● **Goal of the exercise**
Please state the number of lines in the listing that contain the word "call", and nothing else.

● **Input**

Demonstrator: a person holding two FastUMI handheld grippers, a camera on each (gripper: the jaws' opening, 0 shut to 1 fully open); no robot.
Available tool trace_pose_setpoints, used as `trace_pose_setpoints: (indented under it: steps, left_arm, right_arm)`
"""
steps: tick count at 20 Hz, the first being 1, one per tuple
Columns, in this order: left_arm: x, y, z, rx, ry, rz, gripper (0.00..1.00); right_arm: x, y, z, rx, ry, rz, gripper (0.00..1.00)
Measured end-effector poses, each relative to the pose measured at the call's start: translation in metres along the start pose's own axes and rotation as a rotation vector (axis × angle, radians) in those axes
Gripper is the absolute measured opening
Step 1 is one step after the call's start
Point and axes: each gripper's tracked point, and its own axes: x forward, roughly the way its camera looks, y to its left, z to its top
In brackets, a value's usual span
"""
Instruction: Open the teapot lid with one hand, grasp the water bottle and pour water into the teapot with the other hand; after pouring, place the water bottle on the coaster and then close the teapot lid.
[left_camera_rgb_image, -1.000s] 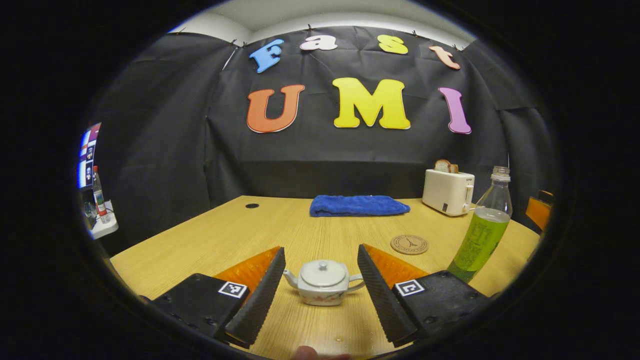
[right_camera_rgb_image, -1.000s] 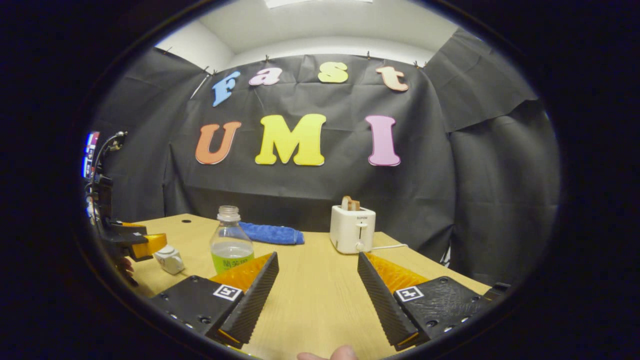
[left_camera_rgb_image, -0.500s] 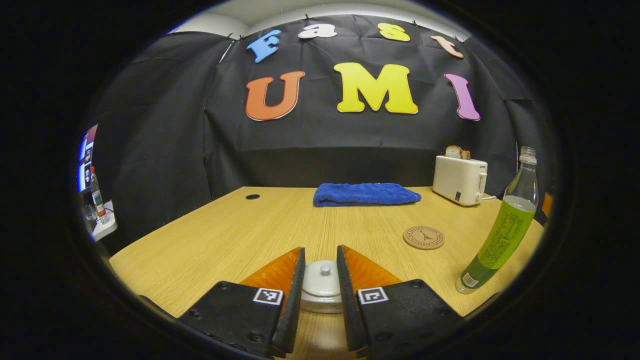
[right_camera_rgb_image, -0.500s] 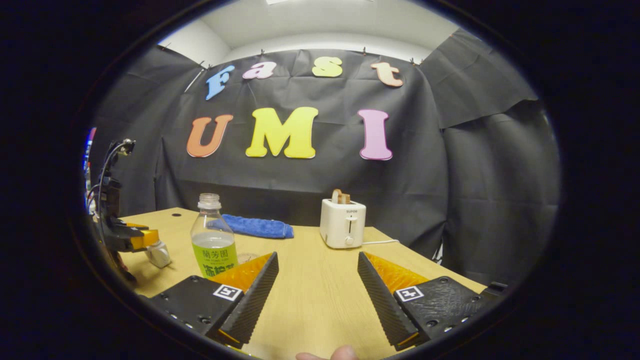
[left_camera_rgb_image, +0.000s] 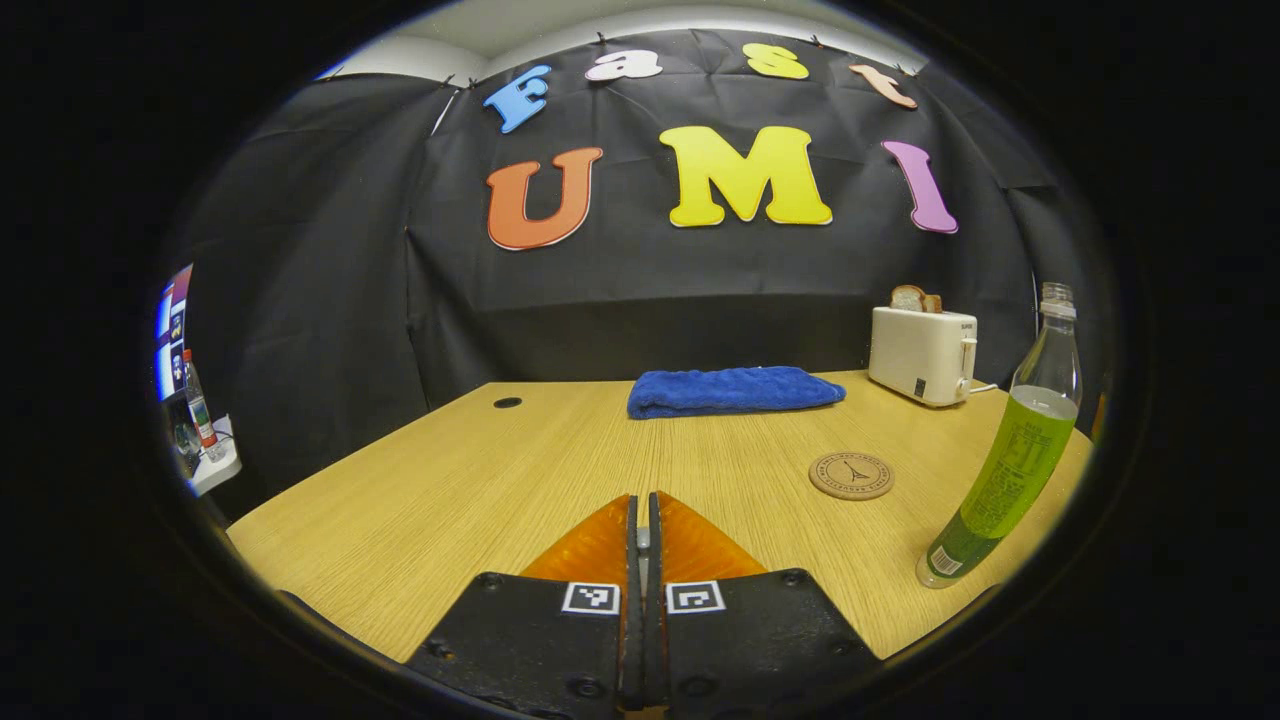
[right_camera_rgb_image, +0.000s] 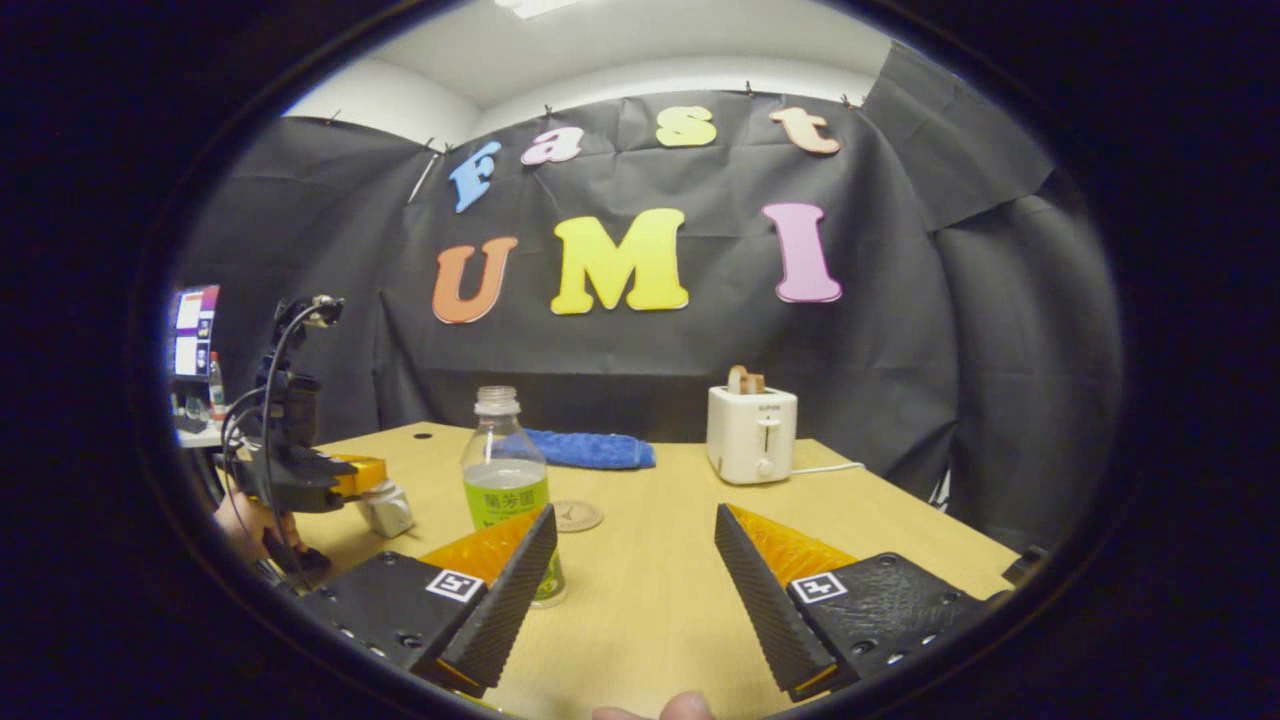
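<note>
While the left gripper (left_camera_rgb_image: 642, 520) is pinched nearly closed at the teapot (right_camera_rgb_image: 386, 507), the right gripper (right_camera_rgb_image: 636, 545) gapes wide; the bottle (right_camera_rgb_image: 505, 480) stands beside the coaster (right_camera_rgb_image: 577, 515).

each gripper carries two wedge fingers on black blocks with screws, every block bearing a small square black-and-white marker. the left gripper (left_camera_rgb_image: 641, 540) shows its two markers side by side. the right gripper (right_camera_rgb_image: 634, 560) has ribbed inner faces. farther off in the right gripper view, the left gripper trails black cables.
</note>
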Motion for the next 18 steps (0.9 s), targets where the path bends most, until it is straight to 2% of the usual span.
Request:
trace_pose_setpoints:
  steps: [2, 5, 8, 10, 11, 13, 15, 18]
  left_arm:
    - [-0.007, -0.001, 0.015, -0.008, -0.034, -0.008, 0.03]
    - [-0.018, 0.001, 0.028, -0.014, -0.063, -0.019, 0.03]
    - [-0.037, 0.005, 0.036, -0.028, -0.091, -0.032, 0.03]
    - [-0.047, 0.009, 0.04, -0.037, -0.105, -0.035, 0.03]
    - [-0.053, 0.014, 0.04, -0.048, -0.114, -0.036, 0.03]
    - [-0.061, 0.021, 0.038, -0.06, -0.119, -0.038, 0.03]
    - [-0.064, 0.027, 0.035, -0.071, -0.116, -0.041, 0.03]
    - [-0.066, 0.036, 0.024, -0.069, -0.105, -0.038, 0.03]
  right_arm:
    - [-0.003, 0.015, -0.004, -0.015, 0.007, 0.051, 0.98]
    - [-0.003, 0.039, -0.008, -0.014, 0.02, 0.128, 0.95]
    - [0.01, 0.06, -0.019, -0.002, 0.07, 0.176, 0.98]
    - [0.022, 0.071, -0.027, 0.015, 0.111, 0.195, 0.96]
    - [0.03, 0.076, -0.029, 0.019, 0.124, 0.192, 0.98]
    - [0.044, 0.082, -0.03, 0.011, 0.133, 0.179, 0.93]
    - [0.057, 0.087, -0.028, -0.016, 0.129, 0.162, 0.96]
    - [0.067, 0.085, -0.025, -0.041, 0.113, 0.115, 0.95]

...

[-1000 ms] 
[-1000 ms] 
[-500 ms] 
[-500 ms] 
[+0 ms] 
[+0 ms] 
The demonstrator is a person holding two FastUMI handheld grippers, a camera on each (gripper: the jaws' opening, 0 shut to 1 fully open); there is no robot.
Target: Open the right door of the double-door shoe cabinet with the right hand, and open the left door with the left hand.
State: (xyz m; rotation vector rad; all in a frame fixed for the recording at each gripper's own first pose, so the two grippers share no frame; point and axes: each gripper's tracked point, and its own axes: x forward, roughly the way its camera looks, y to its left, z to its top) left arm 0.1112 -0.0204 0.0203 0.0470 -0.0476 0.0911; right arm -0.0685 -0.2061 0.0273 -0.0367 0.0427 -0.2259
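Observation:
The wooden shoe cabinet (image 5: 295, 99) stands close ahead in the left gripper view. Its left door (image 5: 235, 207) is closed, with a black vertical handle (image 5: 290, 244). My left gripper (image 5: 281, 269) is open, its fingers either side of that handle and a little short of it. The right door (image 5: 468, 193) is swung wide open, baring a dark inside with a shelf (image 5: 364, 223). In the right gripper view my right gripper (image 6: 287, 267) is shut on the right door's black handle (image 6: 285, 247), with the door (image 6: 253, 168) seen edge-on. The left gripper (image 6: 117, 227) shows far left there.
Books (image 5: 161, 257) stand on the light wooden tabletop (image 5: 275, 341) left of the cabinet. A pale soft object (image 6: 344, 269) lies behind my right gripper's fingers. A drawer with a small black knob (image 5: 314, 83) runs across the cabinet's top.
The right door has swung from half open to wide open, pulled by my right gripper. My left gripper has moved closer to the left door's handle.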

● **Output for this exercise**
2